Buy the Apple Watch SE ($249) if: You genuinely use Apple Pay daily, want fall/crash detection safety features, or require cellular connectivity without your phone. Also if you’re building an Apple-first college tech kit and want everything to “just work” together.

Skip the Apple Watch SE and buy the Apple Watch Series if: You want ECG, blood oxygen, temperature sensing, and the always-on display upgrade. If you’re going Apple, go all the way. The SE’s cuts make it the worst value in Apple’s lineup.


FAQ

Are budget smartwatch heart rate sensors accurate?

For resting and casual use, yes — within 2-5 BPM of a chest strap for all four budget watches tested. During intense exercise (intervals, HIIT), accuracy drops to within 5-10 BPM. For medical-grade accuracy, no wrist-based sensor (including Apple Watch) replaces a chest strap.

Can I use an Amazfit or Xiaomi watch with an iPhone?

Yes. Both Zepp (Amazfit) and HyperOS (Xiaomi) apps are available on iOS. You’ll get notifications, health data syncing with Apple Health, and full fitness tracking. You won’t get message replies, Apple Pay, or Siri — but you don’t get those from a non-Apple watch anyway.

Do budget smartwatches break faster than Apple Watches?

Build quality varies. The Amazfit and TicWatch have held up well in my testing over months of daily wear. The screens are hardened glass but not sapphire crystal. Budget watches are more likely to show scratches over time.

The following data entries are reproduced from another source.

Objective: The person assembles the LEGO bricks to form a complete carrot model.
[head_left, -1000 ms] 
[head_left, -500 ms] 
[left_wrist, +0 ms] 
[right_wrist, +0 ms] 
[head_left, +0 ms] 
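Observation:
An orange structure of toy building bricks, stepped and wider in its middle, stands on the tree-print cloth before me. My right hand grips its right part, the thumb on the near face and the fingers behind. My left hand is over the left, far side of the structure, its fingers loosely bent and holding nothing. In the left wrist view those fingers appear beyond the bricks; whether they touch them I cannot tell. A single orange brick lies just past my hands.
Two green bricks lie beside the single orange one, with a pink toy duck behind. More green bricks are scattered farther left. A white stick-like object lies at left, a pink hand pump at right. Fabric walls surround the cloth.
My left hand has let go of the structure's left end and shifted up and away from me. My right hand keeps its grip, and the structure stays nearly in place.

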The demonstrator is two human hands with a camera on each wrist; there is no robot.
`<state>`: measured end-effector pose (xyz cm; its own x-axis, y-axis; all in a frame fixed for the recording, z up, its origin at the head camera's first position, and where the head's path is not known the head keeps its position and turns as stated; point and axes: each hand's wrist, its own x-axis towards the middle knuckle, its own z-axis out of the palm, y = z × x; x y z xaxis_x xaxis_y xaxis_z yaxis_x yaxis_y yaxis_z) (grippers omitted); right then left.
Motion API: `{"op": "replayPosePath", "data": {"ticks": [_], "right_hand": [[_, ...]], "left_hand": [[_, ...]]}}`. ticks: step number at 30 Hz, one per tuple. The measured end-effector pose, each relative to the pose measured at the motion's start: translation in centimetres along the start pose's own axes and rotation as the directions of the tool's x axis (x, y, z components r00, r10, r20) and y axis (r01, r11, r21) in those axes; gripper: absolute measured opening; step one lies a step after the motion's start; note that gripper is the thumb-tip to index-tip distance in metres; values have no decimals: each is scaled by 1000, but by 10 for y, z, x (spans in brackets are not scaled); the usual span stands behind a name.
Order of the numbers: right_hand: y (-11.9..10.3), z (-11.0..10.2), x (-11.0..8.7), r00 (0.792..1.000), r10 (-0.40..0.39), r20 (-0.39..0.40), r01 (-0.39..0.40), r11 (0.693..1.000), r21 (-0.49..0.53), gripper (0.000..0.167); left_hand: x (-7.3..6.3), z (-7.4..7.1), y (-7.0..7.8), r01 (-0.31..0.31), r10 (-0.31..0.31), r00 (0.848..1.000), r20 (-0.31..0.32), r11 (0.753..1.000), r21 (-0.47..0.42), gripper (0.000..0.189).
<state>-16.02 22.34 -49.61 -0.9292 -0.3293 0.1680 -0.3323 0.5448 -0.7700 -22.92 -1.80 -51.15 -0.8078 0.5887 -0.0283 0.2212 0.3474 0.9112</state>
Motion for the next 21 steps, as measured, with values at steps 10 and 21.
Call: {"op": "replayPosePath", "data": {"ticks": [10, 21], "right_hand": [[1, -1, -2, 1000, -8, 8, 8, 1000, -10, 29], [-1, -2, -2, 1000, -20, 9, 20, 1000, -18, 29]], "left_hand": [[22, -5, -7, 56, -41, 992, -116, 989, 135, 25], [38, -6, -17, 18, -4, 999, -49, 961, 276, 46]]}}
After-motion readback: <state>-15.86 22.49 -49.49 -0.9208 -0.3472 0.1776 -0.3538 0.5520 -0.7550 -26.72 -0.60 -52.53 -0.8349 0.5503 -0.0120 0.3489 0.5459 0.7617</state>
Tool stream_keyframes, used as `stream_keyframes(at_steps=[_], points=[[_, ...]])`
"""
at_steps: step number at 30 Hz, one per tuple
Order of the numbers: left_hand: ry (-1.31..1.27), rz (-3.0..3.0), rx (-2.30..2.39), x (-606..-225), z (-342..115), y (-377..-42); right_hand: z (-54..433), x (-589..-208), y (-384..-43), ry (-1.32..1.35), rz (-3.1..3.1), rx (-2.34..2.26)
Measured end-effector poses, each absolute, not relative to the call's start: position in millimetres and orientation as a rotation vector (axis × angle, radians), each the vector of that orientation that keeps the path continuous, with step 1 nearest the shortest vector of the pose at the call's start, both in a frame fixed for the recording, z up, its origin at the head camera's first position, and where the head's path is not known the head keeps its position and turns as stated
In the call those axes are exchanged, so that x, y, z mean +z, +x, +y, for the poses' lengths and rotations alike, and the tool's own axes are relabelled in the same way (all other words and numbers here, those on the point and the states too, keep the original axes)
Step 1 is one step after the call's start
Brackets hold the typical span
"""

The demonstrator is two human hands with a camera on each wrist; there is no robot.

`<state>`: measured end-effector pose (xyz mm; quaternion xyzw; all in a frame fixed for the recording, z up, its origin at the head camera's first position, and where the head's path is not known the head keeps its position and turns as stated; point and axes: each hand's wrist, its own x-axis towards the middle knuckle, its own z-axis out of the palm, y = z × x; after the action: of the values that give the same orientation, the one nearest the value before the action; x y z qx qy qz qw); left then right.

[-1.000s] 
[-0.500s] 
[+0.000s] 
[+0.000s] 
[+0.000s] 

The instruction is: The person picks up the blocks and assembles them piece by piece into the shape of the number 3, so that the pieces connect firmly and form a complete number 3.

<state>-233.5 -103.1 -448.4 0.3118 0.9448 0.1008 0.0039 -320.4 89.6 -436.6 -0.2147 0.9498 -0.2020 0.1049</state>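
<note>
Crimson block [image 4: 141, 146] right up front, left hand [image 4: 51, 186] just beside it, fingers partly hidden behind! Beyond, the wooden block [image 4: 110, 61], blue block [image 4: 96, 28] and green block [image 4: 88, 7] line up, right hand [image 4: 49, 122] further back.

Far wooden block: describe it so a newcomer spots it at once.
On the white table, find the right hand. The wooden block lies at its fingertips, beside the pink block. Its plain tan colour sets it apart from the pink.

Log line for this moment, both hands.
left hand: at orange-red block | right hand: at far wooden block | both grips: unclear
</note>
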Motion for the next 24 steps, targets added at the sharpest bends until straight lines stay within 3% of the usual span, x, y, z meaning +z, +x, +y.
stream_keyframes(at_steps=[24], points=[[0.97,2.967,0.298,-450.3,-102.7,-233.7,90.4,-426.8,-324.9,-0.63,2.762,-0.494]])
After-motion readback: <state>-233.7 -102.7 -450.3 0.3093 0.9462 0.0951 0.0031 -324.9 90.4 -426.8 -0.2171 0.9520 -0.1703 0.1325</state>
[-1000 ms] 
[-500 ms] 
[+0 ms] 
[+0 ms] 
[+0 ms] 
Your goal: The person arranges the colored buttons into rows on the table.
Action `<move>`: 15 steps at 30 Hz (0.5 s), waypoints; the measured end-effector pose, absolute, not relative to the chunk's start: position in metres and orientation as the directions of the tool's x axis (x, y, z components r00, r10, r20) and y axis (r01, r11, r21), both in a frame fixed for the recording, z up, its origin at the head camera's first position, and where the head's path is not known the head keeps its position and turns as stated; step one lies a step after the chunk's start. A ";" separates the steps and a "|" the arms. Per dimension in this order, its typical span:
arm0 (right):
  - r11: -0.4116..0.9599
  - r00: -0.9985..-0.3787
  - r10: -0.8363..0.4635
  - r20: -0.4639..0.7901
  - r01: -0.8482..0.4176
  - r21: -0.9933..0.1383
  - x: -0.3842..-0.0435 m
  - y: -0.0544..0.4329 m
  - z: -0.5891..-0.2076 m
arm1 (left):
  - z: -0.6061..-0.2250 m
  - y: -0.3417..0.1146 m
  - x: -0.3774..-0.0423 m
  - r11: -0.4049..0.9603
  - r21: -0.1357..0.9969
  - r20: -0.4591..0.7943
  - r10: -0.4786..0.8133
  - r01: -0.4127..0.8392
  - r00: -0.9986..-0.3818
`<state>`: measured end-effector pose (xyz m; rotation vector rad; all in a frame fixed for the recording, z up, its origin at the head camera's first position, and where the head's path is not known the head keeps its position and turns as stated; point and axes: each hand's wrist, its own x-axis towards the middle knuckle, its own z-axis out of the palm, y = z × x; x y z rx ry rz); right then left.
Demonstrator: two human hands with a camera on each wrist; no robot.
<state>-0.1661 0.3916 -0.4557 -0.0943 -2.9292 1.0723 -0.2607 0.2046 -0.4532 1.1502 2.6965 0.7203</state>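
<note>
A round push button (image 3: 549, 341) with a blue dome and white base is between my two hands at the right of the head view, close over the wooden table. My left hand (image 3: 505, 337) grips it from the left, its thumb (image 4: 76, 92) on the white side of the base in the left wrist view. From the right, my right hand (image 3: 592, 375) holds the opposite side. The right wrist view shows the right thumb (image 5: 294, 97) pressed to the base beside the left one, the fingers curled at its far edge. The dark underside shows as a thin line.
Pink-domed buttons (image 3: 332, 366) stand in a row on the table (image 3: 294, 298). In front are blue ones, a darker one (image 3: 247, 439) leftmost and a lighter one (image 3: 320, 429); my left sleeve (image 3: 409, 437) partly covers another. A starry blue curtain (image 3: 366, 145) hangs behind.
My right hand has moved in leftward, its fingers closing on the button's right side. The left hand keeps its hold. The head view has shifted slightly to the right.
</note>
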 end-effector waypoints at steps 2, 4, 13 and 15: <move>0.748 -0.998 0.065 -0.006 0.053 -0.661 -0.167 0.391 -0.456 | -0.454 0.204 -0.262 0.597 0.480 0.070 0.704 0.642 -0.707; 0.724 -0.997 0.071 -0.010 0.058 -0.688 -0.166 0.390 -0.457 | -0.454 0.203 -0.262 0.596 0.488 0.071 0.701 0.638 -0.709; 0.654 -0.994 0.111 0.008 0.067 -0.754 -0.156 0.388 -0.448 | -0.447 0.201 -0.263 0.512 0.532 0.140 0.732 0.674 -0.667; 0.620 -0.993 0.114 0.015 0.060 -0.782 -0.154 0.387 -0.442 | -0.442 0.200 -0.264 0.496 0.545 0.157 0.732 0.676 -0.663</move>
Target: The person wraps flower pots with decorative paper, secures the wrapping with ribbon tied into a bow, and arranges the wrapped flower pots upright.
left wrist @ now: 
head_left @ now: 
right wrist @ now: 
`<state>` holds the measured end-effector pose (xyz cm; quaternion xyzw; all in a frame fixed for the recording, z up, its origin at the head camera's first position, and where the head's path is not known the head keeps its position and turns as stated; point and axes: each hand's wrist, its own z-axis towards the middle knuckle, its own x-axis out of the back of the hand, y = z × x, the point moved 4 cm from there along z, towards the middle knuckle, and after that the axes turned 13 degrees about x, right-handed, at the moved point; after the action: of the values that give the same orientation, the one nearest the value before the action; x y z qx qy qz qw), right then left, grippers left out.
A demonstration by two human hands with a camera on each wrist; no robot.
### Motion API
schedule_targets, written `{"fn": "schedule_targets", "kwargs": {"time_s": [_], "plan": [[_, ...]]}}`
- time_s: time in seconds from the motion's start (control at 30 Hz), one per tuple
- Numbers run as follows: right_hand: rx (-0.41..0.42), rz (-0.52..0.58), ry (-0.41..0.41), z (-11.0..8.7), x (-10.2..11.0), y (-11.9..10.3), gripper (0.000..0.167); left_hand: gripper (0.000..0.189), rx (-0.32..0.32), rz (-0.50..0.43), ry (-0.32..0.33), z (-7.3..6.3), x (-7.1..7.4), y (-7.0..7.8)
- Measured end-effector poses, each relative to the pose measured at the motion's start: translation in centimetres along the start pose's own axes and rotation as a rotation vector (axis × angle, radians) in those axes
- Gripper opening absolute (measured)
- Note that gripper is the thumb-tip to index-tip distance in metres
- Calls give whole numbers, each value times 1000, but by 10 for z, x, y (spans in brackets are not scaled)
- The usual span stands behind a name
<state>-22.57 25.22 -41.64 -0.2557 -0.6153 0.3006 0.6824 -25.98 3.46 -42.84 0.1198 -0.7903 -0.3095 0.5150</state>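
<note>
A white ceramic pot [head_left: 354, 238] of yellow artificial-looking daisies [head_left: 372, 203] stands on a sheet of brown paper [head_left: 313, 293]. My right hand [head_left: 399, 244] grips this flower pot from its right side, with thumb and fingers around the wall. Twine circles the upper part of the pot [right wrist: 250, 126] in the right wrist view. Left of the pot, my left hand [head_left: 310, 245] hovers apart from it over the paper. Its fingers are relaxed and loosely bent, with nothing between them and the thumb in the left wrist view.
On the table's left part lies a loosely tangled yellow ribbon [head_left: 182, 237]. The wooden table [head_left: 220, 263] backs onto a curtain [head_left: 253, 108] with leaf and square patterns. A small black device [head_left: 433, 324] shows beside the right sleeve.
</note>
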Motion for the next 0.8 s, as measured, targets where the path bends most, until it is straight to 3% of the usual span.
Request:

That said, at $59-99, replacing one every 2-3 years still costs less than a single Apple Watch.

Is sleep tracking on budget watches reliable?

Reasonably so. Sleep stage detection (REM, deep, light) on the Xiaomi and Amazfit correlates well with my Oura Ring reference data — within 15-20 minutes of variance for each stage. The Apple Watch SE’s sleep tracking is actually less detailed than these budget options.

Should I get a smartwatch or a fitness band?

If you want a screen you can read at a glance, notification previews, and a watch-like design, get a smartwatch. If you want a minimal tracker for steps and heart rate with maximum battery life (3-4 weeks), get a fitness band like the Xiaomi Smart Band 9 ($35). The band is less distracting and more forgettable — which, for some people, is the point.